* [WHAT TO PRODUCE] Reproduce the listing below exactly, beginning with its first line and ending with the line that holds "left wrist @"; pictures are not part of the copy.
(RECORDED DATA Opens)
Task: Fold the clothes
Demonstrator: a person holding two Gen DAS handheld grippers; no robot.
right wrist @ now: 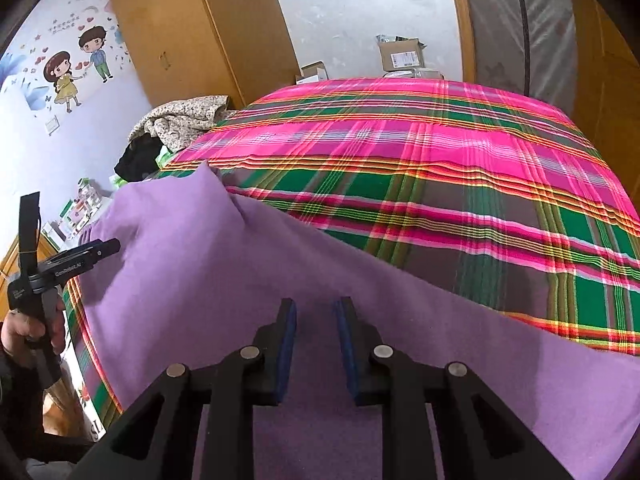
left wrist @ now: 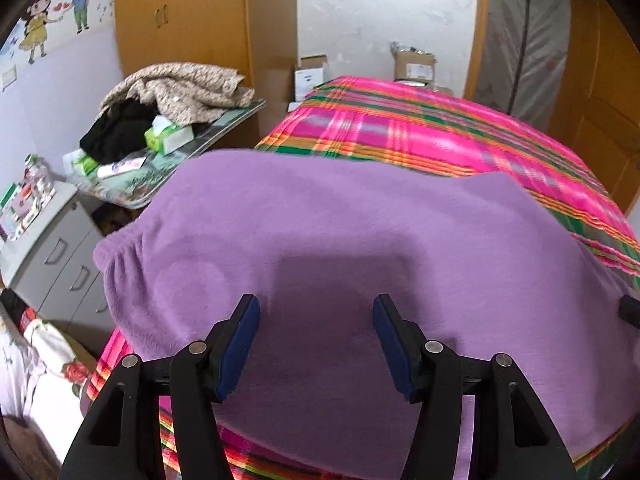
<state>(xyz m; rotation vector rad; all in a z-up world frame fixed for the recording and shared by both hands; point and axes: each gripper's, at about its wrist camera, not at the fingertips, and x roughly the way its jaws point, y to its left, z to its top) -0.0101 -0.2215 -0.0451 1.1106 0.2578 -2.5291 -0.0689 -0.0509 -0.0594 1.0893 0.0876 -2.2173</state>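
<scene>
A purple fleece garment (left wrist: 340, 220) lies spread across the near part of a bed with a pink and green plaid cover (left wrist: 420, 132). Its gathered edge (left wrist: 116, 256) hangs toward the bed's left side. My left gripper (left wrist: 316, 302) hovers over the fleece with its jaws wide open and nothing between them. In the right wrist view the same garment (right wrist: 200, 260) runs diagonally over the plaid cover (right wrist: 400, 160). My right gripper (right wrist: 316, 304) stands just above it, its jaws narrowing but still apart, with no cloth pinched. The left gripper (right wrist: 108, 246) shows at the far left, held by a hand (right wrist: 24, 332).
Left of the bed stand a grey drawer cabinet (left wrist: 60, 248) and a board piled with clothes and tissue packs (left wrist: 168, 120). A wooden wardrobe (left wrist: 180, 12) and cardboard boxes (left wrist: 414, 65) stand by the far wall. The far half of the bed shows only the plaid cover.
</scene>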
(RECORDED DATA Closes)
* [RESULT OF THIS EXERCISE]
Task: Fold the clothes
Demonstrator: a person holding two Gen DAS handheld grippers; no robot.
right wrist @ now: 
left wrist @ now: 

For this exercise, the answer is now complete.